=== Exercise brief ===
Copy the entries below exactly. Images do not belong in the copy.

=== The data ===

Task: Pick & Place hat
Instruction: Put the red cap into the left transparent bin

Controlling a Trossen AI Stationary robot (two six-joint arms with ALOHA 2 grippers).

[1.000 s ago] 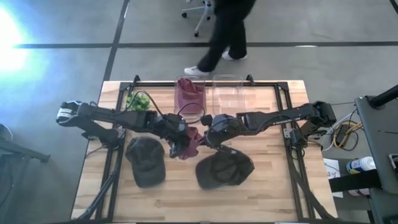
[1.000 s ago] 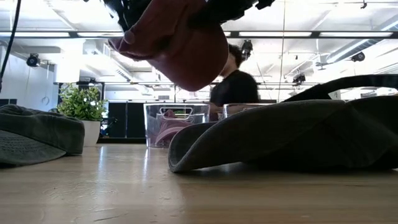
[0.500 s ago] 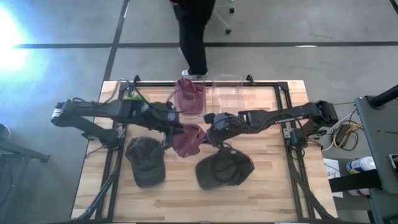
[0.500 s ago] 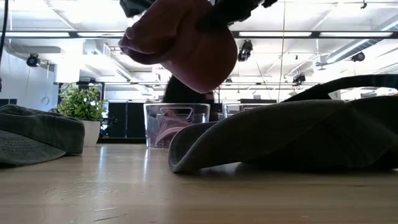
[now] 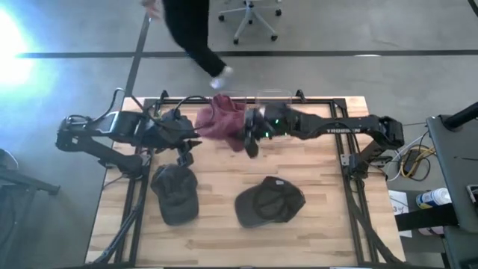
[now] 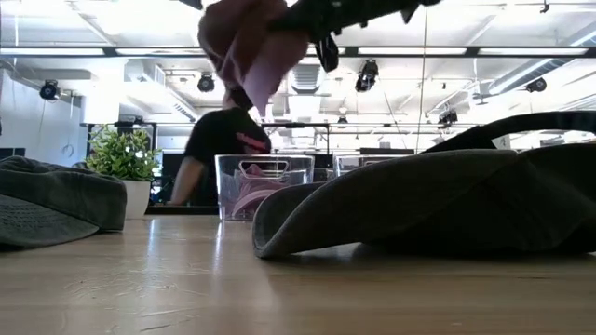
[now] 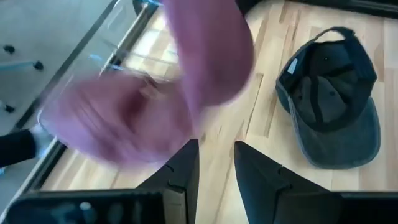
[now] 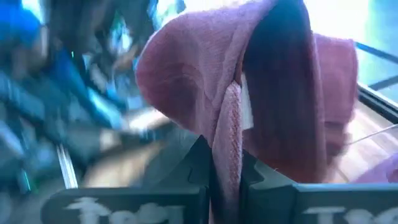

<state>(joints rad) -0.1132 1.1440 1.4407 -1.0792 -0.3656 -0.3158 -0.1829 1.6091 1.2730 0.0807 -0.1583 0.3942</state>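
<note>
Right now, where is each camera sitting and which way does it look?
High view: above the table, looking straight down; both arms show.
Low view: at tabletop height, looking level across; the dark cap fills it.
Left wrist view: on the left arm, past its left pincer.
Right wrist view: on the right arm; its right pincer pinches the pink hat.
All four share the pink hat.

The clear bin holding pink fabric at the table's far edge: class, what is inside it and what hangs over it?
Inside the clear bin lies pink fabric. Above it the right pincer holds a maroon hat, which covers the bin's inside in the high view.
</note>
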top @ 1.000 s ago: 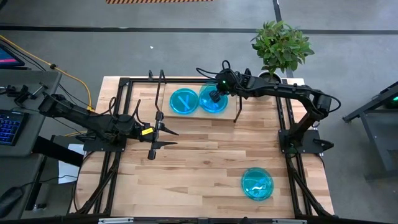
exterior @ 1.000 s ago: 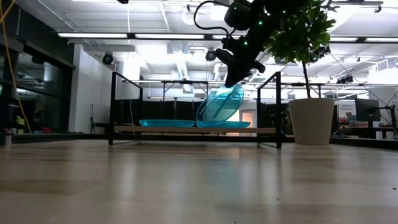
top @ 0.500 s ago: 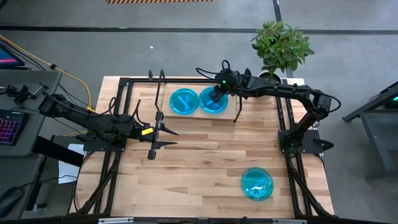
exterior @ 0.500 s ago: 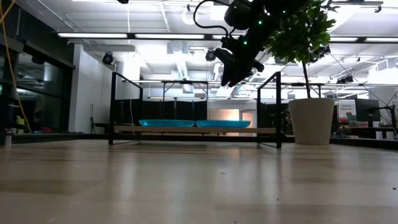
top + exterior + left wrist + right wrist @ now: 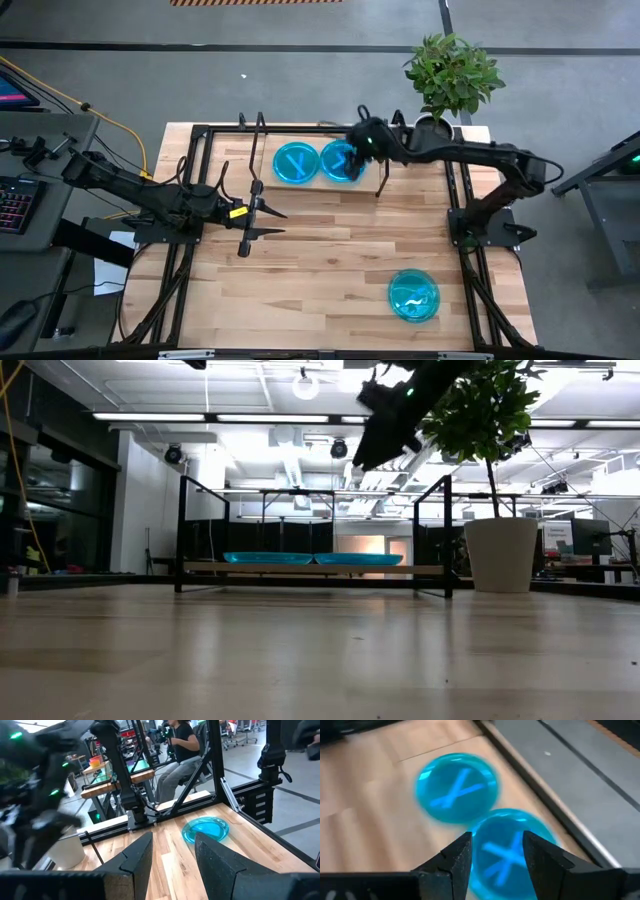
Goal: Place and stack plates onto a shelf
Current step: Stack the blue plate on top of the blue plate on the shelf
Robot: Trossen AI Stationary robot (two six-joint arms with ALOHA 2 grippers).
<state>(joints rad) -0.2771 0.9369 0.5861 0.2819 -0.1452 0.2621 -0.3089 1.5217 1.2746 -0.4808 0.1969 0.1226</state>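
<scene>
Two cyan-blue plates lie flat side by side on the shelf (image 5: 372, 178) at the table's far middle, the left plate (image 5: 294, 162) and the right plate (image 5: 340, 162); whether more lie under either, I cannot tell. In the low view both plates (image 5: 268, 558) (image 5: 358, 559) rest on the board (image 5: 315, 568). My right gripper (image 5: 492, 854) hangs open well above the right plate (image 5: 512, 852), touching nothing. Another plate (image 5: 414, 296) lies on the table at the near right. My left gripper (image 5: 268, 221) waits open at the table's middle left.
A potted plant (image 5: 452, 75) stands at the far right corner, right of the shelf. Black wire frames (image 5: 182, 530) (image 5: 447, 535) rise at both shelf ends. Black frame rails run along the table's sides. A seated person (image 5: 181, 750) shows beyond the table.
My right gripper has let go of a plate that it held tilted, lower edge on the shelf's right plate. That plate has dropped flat there. The gripper has then risen and drawn a little toward the table's right edge.
</scene>
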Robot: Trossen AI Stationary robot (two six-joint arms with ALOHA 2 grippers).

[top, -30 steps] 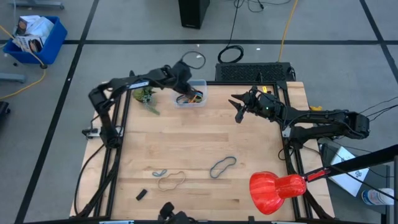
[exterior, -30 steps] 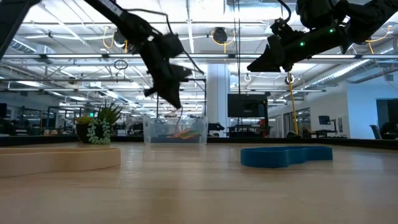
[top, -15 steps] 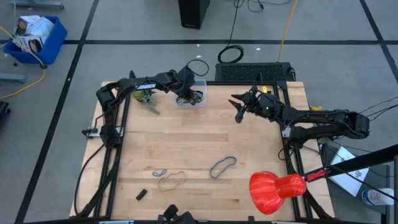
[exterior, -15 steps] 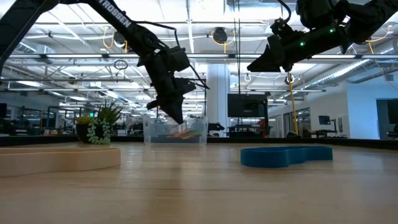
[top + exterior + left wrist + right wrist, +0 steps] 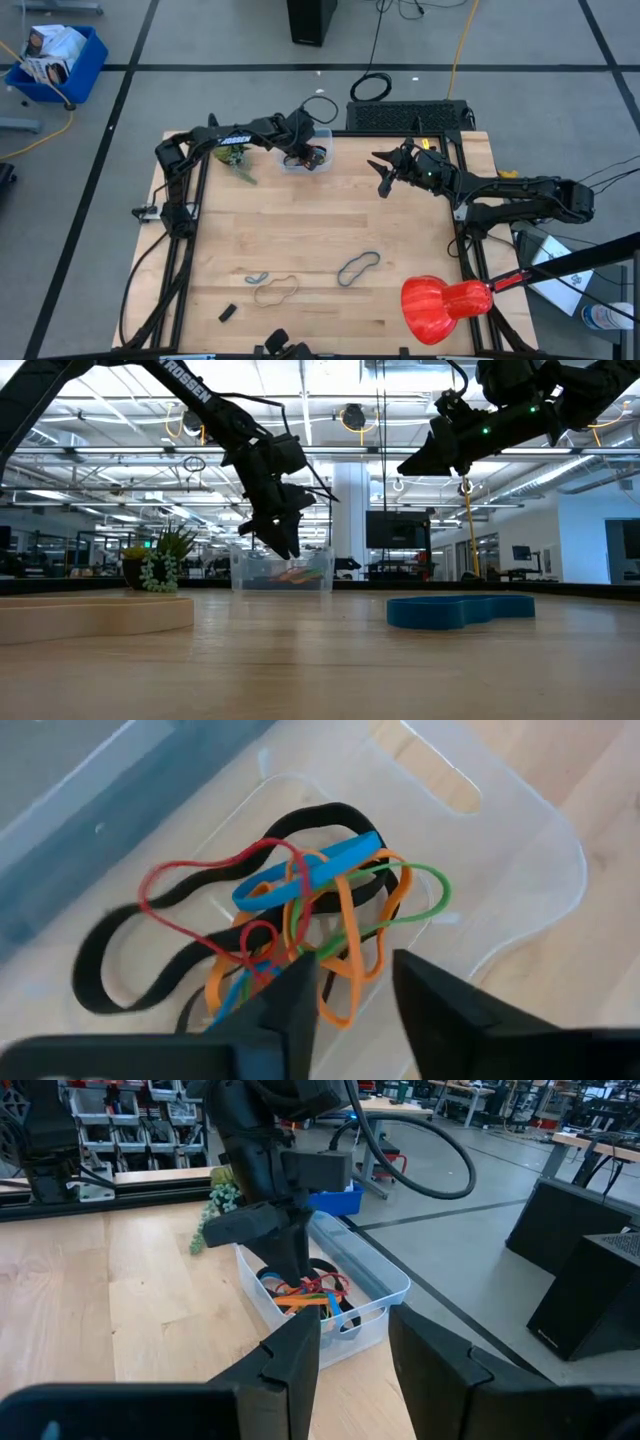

=== Solution to the exercise ===
Task: Pick & Place hat
Instruction: Put the red cap into the left transparent bin

Controlling a Trossen AI Stationary robot (two six-joint arms with ALOHA 2 grippers).

[1.000 s ago] 
[1.000 s ago] 
[0.500 s ago] 
[0.500 s ago] 
[now] 
[now] 
[now] 
[now] 

<state>(joints rad) -0.1132 1.1440 1.4407 -1.0792 -0.3656 -0.3158 -0.1829 1.6091 1.2730 0.0807 -0.1583 0.3942</state>
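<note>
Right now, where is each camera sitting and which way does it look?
High view: above the table, looking straight down; both arms show.
Low view: at tabletop height, looking level across; the dark cap fills it.
Left wrist view: on the left arm, past its left pincer.
Right wrist view: on the right arm; its right pincer pinches the pink hat.
All four share the pink hat.

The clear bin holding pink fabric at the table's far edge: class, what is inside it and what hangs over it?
Inside the clear bin lies pink fabric. Above it the right pincer holds a maroon hat, which covers the bin's inside in the high view.
</note>
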top @ 1.000 s ago: 
exterior @ 1.000 s ago: 
top @ 0.500 s ago: 
exterior @ 0.500 s ago: 
top + exterior + left wrist + right wrist @ now: 
Goal: Place and stack plates onto a shelf
Current step: Stack the blue plate on top of the blue plate on the shelf
Robot: Trossen AI Stationary robot (two six-joint arms with ALOHA 2 grippers).
<state>(joints rad) -0.2771 0.9369 0.5861 0.2819 -0.1452 0.2621 -0.3089 1.5217 1.2746 -0.4808 0.1969 0.1226</state>
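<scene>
Two cyan-blue plates lie flat side by side on the shelf (image 5: 372, 178) at the table's far middle, the left plate (image 5: 294, 162) and the right plate (image 5: 340, 162); whether more lie under either, I cannot tell. In the low view both plates (image 5: 268, 558) (image 5: 358, 559) rest on the board (image 5: 315, 568). My right gripper (image 5: 492, 854) hangs open well above the right plate (image 5: 512, 852), touching nothing. Another plate (image 5: 414, 296) lies on the table at the near right. My left gripper (image 5: 268, 221) waits open at the table's middle left.
A potted plant (image 5: 452, 75) stands at the far right corner, right of the shelf. Black wire frames (image 5: 182, 530) (image 5: 447, 535) rise at both shelf ends. Black frame rails run along the table's sides. A seated person (image 5: 181, 750) shows beyond the table.
My right gripper has let go of a plate that it held tilted, lower edge on the shelf's right plate. That plate has dropped flat there. The gripper has then risen and drawn a little toward the table's right edge.
</scene>
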Robot: Trossen AI Stationary robot (two six-joint arms with ALOHA 2 grippers).

[top, -30 steps] 
[exterior, -30 steps] 
[top, -15 steps] 
[exterior, -15 steps] 
[top + exterior + left wrist + right wrist, +0 steps] 

This completes the output for the exercise.